Outlier adjusted profit factor: With any trading pattern, you are going to have one or two exceptional wins. The chances of these trades recurring in the future are very slim and should not be considered in the overall performance summary. It is often a good idea to remove the largest single winning trade while calculating the outlier adjusted profit factor. You might want to consider removing even the top 5% winners. For example, if the number of trades is 40, then remove top 2 largest winners, if number of trades is 60 then remove top 3 largest winners. Look for trading systems with an outlier adjusted profit factor of more than 2.

Maximum drawdown: This is one of the most important aspects of a trading system. A very large drawdown is a negative factor. Maximum drawdown is the largest peak-to-valley loss of a trading system’s historical profit curve. Maximum drawdown can be presented in absolute rupee terms.

Maximum number of consecutive losers / winners: The maximum number of consecutive winning and losing generated is, more often than not, purely psychological. Even using an excellent trading pattern is no guarantee that you will only have winning trades in succession all the time. In other words, there are bound to be a string of consecutive losing trades. But not many traders have the ability to maintain their discipline through four or more successive losing trading trades. Even at the third consecutive loss, you would find many traders ready to abandon their system. To be a winner one would need to weather such storms and be able to take ten or more consecutive losses in one’s stride.

Maximum drawdown (%): As discussed earlier, maximum drawdown is the largest peak-to-valley loss — in absolute rupee terms — of the trading system’s historical profit. Now, suppose you would like to determine the efficiency of a trading strategy in terms of the overall returns it provided on your starting capital. In that case, we can calculate the maximum drawdown as a percentage of the starting capital.

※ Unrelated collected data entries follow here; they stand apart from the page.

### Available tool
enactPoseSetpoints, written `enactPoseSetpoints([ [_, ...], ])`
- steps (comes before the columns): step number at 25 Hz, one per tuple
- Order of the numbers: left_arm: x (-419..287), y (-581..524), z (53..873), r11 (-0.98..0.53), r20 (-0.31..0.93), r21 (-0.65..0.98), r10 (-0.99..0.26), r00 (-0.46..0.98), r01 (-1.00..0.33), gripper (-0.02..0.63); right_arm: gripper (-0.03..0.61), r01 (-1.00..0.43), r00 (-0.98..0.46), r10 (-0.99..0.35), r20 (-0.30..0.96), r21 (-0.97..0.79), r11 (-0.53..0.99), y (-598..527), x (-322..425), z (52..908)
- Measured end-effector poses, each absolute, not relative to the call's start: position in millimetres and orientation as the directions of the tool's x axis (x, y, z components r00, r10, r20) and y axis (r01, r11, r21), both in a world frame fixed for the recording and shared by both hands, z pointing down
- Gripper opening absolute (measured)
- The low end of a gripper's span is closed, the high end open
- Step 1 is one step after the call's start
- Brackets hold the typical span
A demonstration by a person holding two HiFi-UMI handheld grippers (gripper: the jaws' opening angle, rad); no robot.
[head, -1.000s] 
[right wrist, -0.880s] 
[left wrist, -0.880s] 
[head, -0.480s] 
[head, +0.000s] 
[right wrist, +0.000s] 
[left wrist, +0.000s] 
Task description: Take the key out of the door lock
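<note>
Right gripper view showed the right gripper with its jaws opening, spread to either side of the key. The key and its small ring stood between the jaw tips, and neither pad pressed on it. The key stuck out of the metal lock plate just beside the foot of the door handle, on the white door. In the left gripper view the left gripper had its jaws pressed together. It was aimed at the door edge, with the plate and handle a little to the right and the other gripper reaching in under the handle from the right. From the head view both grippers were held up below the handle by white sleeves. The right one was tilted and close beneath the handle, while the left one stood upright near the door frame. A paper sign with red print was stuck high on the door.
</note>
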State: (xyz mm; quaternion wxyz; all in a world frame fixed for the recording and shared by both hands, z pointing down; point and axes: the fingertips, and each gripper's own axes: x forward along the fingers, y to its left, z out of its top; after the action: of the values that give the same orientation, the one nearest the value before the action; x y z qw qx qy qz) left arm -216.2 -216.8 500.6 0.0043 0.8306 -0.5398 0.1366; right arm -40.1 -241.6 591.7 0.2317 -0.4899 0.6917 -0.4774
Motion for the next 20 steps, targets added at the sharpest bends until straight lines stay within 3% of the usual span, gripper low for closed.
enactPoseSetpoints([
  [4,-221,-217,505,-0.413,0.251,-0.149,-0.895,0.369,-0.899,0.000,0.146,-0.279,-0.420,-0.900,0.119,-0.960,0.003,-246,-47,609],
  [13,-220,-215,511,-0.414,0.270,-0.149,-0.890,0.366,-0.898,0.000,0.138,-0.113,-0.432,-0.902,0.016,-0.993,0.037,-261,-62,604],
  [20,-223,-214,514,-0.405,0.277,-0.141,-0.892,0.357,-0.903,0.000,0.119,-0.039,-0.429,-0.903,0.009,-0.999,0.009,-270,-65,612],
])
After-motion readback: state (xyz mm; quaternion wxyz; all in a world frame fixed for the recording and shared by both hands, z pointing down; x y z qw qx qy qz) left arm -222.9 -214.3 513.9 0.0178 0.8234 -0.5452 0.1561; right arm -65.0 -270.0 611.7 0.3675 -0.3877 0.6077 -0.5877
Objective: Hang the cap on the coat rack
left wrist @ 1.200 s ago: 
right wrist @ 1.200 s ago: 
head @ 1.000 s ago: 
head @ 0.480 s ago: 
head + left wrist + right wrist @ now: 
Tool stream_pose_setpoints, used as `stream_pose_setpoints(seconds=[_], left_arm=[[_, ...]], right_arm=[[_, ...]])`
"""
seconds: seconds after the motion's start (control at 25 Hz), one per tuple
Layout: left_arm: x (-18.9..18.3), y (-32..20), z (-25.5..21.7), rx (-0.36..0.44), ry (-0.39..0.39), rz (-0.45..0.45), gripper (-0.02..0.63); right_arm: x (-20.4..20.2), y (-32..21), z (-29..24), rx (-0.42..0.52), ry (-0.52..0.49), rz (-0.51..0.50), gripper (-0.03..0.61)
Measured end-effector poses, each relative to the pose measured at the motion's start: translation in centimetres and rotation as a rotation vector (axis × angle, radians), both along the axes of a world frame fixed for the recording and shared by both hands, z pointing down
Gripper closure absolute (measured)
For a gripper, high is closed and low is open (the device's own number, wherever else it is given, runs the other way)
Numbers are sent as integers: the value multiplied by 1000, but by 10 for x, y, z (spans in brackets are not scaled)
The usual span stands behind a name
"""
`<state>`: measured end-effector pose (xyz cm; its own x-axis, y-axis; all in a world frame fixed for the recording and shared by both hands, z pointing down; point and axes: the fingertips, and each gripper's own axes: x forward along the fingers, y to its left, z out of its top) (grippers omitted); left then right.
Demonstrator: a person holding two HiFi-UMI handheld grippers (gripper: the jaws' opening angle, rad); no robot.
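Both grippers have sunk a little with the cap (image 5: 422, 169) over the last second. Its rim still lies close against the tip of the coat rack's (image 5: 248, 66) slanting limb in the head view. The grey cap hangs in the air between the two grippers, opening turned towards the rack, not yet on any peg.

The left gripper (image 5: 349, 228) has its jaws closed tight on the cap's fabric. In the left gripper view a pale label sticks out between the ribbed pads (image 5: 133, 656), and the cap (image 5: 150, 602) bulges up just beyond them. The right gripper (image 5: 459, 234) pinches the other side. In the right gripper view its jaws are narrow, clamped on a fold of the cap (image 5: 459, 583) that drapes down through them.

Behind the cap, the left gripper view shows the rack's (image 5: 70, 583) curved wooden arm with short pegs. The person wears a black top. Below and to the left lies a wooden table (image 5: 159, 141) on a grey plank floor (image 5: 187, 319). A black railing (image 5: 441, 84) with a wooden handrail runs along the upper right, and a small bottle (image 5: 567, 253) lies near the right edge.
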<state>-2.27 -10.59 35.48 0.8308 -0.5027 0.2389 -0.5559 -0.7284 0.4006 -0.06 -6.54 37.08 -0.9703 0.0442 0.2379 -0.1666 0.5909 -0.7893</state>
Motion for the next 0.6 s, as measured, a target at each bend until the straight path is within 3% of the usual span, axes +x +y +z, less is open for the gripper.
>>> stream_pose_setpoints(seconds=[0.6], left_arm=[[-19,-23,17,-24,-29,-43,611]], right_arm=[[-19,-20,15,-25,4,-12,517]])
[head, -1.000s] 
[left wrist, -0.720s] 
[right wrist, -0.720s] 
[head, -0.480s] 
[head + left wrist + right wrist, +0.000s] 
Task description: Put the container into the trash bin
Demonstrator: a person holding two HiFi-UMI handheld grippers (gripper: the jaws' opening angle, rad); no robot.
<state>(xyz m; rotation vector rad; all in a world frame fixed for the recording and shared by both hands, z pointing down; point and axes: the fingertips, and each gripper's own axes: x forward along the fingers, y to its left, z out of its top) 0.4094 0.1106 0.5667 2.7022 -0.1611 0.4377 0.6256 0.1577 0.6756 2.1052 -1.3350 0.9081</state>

Recovery factor: Because maximum drawdown is measured by the actual amount, it makes little sense to compare it to a buy and hold strategy drawdown during the test period. However, we can compare the recovery factor, which is equal to the absolute value of net profit divided by maximum drawdown. It is desirable for a system to have a recovery factor greater than buy and hold.

Payoff ratio: Payoff ratio is the system’s average profit in rupee terms per winning trade, divided by the average loss in rupee terms per losing trade. Unless the system has a particularly high win/loss ratio, we look for high payoff ratios.

Account size required: The account size required is calculated by considering the capital required at the highest value achieved in the overall testing period, plus the maximum drawdown. The Max Strategy Drawdown value forms the Account Size Required, i.e. the amount of money you must have on the account to start trading the strategy. Only after analyzing Max Strategy Drawdown and determining the Account Size Required we can make an adequate evaluation of the Total Net Profit.

Luck Factor This measure shows how the largest trade compared with the average trade and is calculated by dividing the percentage profit of the largest winning trade by the average percentage profit of all winning trades. The larger the value of the luck factor, the greater portion of the system’s results can be attributed to the largest winning trade, or, luck.

Percent wining months or years: Depending on the time horizon, a trading pattern that averages only one winning month out of twelve, or two winning years out of ten years, is unattractive. You need to look for patterns with at least five profitable months in a year and five profitable years in a ten-year period.